From Exclusion to Belonging
Listening to young people’s experiences of loneliness, exclusion, and belonging
Springtide’s™ intern, Emilie created spaces for conversation to thoughtfully listen to her peers.
In Belonging: Reconnecting America’s Loneliest Generation, Springtide undertook quantitative and qualitative research to understand the experiences of loneliness, social isolation, and stress in young people aged 13-to-25, revealing that young people are the most lonely and isolated generation that has ever existed.
As an intern with Springtide, Emilie has been able to further dig into this research on belonging and has created spaces for conversation to thoughtfully listen to her peers. With their permission, she is amplifying their perspectives and authentic voices in this piece.
At Normandale Community College in Bloomington, Minnesota, many students exemplify author Dr. Wayne Dyer’s sentiment, “My circumstances do not make me what I am, they reveal who I have chosen to be.” Over the last six weeks, I have conducted interviews with a variety of students at Normandale. We sit in study rooms in the library, and I invite them to tell me about their journey from exclusion to a place of belonging. The students I spoke with are often marginalized; their voices are muted or ignored in broader campus or societal conversations. My goal was to give them a platform in which they could be heard, and in return, they bared their hearts.
“It’s human nature to want to belong, to want to fit in,” said Ana, a 19-year-old first year. Ana experienced exclusion in a school over a series of moves at a young age; the move from Minneapolis to Seattle was the first. “I had just turned 13. I didn’t know how to cope with moving or anything because that was the first really big move that happened. And I did not talk to anyone at school for about a month; I ate by myself in the bathroom at lunch.” On top of that, the school she went to was predominantly white. “I’m half white. I never looked like my friends. That played a large role in my feeling of belonging. My mom was white. Sometimes I’d come home from school and tell my mom, ‘Mom, I wish I looked more like you!’” Ana described her mother as her closest friend and mentor; she passed away two years ago. Since then, Ana tries to be a mentor for her younger sister. “I try to be there for her because I know that our relationship with our dad has never been super great.”

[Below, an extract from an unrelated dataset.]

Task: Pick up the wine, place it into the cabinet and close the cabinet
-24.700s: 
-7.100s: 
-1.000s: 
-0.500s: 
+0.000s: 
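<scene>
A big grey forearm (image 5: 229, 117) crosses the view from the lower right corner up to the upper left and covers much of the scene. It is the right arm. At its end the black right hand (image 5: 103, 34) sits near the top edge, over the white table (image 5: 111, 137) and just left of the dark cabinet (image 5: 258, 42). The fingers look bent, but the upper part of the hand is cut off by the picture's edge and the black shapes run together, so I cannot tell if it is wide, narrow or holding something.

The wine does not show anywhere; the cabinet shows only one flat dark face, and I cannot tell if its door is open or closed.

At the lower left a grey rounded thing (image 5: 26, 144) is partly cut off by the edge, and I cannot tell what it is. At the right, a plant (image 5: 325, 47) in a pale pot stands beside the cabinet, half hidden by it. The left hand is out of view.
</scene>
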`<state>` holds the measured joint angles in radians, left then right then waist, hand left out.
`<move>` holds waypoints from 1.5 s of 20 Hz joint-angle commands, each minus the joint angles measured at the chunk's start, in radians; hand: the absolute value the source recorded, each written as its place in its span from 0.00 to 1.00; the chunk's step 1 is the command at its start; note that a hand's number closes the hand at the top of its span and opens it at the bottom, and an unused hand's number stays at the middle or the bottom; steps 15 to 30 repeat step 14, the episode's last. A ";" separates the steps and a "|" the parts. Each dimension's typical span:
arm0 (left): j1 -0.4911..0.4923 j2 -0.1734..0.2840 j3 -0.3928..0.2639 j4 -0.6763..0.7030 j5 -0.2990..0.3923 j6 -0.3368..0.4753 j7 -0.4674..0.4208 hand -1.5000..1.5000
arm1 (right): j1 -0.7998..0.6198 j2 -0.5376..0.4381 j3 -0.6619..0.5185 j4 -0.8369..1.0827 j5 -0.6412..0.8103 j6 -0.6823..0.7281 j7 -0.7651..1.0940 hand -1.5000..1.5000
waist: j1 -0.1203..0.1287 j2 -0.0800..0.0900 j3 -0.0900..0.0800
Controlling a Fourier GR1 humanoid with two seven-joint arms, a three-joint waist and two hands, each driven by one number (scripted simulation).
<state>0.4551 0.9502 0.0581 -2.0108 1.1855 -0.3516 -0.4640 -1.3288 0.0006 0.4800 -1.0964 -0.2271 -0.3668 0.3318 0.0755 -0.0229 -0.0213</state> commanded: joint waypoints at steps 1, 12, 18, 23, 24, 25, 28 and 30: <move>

Rose, a 20-year-old first year, experienced exclusion as a teen mom. “My dad is an alcoholic,” she began. When the father of her son came into the picture, that relationship provided a sense of belonging that she never felt at home or with friends. When she became pregnant, “people would call me a whore, a gold-digger, straight to my face. I really started to feel alone.” The relationship turned abusive as he pitted her against her friends. “That really secluded me. Then I got kicked out of my high school and AVID.” AVID, or Advancement Via Individual Determination, is a nonprofit college-readiness program. No one believed in her or had any time to listen. The vice principal contacted Rose’s mother and explained that Rose’s teen mother status tarnished the school as well as AVID’s organization and they did not want to be affiliated with her. “I had a lot of suicidal thoughts,” Rose said. “I just wanted to fit in.” Things are getting better now that she is at Normandale, but she says, “To this day, I don’t feel like I belong.” Rose still sits in the margins of belonging.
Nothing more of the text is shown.